Mr. Lee says one challenge is related to the transformation of data generated into information and insights.

“The driver behind this transformation is the optimization of the R&D decision-making process in pushing a compound through the various stages of development and ultimately the benefit/risk profile of a drug,” he says. “The challenge here is the integration of data resulting from the lack of unified standards — internal or external — and the siloes approach that has been used over the years, while deploying applications in an R&D organization. The solution will start from the adoption of standards reinforced with the management of metadata and master data and will grow through the adoption of architectural principles such as SOA — service-oriented architecture — that will reduce the silos of the application landscape.”

Mr. Moody believes the biggest challenge faced by the industry is integration.

“We have complex systems to support our clinical trial activities and need to have those systems communicate, integrate, and operate in concert to maximize our efficiency,” he says. “Standards are critical to ensuring that the systems and data flowing between them are working efficiently. If they are not then more time can be spent formatting and transforming the data than using the data for scientific inquiry.”

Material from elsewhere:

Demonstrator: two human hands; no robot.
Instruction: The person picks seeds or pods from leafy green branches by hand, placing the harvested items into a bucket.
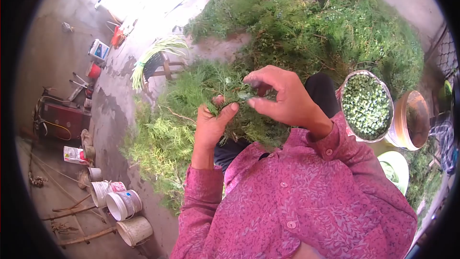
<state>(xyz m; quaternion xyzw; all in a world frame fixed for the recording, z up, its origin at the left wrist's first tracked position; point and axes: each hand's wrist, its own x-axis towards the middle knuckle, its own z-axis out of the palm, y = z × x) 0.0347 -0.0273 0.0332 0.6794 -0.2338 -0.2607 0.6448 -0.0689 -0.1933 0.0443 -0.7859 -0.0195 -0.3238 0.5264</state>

Cloud computing, or elastic computing, allows access to flexible and ­scalable processing environments without the capital investment ­required to do so in house.

Two-thirds of life-science ­scientists own a smartphone, and one-third own a tablet computer. 68% have apps on their phones. 72% regularly use a mobile ­device to support their ­research in the lab.
Source: BioInformatics LLC

The proliferation of mobile devices is disruptive, and in a few short years will most likely become the norm for a large number of applications.